2. Sistemas Mainframe podem carregar décadas de dívida
É comum encontrar aplicações COBOL criadas nos anos 1980 que receberam centenas de alterações sem uma refatoração completa.
3. Dívida Técnica também afeta infraestrutura
Ela não está apenas no código. Ambientes, automações, documentação e processos também podem acumular dívida.
4. IA ajuda a identificar Dívidas Técnicas
Ferramentas modernas conseguem detectar duplicação de código, funções muito complexas, SQL ineficiente e oportunidades de refatoração.
Erros comuns de iniciantes
"Código antigo é automaticamente Dívida Técnica"
Não.
Um programa COBOL de 30 anos pode ser extremamente bem escrito, documentado e de fácil manutenção.
A idade do código não determina sua qualidade.
"Toda solução rápida é ruim"
Também não.
Uma solução emergencial pode ser a escolha correta, desde que exista um plano para revisá-la depois.
"Só programadores criam Dívida Técnica"
Não.
Analistas, arquitetos, gestores e até decisões de negócio podem contribuir para seu surgimento ao impor prazos irrealistas ou adiar investimentos.
Quando estudar Dívida Técnica?
Depois de aprender:
Lógica de Programação.
Engenharia de Software.
Requisitos.
Análise Funcional.
Arquitetura de Software.
COBOL.
CICS.
Db2.
DevOps e Integração Contínua.
Esse conhecimento ajuda a equilibrar velocidade de entrega e qualidade, evitando que pequenas concessões se transformem em grandes problemas no futuro.
Conclusão
A Dívida Técnica representa o custo futuro gerado por decisões que priorizam rapidez em detrimento da qualidade ideal do software. Em ambientes Mainframe, onde aplicações COBOL, CICS, Db2 e JCL permanecem em produção por décadas, administrar essa dívida é essencial para garantir sistemas estáveis, seguros e de fácil manutenção.

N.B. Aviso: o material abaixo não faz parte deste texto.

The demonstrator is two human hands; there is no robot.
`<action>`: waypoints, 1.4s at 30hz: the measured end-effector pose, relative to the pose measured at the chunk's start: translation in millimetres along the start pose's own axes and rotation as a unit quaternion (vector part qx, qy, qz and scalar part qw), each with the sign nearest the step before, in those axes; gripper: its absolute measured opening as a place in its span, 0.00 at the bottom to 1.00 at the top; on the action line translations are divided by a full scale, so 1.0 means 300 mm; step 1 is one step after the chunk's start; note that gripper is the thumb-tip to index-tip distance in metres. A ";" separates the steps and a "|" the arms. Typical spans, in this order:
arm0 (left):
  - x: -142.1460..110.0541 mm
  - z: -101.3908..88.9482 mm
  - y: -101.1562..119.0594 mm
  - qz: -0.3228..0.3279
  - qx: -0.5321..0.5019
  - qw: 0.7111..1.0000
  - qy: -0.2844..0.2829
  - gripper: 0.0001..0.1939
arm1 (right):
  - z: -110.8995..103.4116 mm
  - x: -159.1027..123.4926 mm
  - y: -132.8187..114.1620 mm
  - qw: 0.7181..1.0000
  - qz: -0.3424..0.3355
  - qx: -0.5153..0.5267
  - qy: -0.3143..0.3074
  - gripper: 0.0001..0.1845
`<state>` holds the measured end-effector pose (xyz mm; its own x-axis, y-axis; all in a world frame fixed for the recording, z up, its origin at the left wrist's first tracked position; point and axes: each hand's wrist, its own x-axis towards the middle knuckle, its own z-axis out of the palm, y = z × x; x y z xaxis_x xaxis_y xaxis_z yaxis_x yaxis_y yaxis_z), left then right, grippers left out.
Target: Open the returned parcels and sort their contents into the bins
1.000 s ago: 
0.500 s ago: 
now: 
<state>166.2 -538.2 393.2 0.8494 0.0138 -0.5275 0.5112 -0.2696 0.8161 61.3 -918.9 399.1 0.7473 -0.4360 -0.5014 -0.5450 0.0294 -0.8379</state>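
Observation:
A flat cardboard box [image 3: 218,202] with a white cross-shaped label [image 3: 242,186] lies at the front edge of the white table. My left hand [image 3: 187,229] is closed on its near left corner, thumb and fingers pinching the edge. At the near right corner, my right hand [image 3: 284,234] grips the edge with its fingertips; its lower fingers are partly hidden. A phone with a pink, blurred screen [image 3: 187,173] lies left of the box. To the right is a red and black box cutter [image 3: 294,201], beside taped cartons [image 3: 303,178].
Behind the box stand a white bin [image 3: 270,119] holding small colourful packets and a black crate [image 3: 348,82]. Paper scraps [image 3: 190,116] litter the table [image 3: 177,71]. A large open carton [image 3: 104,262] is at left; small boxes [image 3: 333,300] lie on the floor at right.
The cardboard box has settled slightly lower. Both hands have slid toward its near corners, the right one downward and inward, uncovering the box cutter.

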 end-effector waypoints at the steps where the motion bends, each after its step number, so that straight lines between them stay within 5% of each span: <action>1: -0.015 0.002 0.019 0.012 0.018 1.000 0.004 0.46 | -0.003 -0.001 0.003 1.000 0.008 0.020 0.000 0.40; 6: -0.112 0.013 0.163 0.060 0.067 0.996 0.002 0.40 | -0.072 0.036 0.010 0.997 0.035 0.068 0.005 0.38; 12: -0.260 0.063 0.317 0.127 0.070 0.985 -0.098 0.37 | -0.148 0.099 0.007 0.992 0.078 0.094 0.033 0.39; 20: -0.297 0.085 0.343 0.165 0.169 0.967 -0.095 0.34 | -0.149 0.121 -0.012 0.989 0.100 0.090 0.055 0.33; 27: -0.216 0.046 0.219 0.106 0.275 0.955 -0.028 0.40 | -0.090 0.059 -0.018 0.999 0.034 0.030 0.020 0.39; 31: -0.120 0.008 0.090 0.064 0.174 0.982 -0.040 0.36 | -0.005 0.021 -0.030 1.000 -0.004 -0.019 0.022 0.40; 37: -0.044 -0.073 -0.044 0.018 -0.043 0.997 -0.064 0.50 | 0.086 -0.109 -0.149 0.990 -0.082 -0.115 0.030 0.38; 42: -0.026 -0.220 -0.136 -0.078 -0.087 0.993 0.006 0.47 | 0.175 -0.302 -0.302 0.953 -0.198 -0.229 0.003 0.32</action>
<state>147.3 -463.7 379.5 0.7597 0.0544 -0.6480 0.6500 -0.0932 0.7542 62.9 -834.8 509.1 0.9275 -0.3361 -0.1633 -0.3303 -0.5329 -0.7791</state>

Uma equipe madura não busca eliminar toda dívida técnica, mas sim identificá-la, documentá-la, priorizá-la e reduzi-la continuamente. Assim como uma dívida financeira pode ser administrada com responsabilidade, a dívida técnica também pode ser controlada para que o sistema continue evoluindo sem comprometer a confiabilidade do negócio.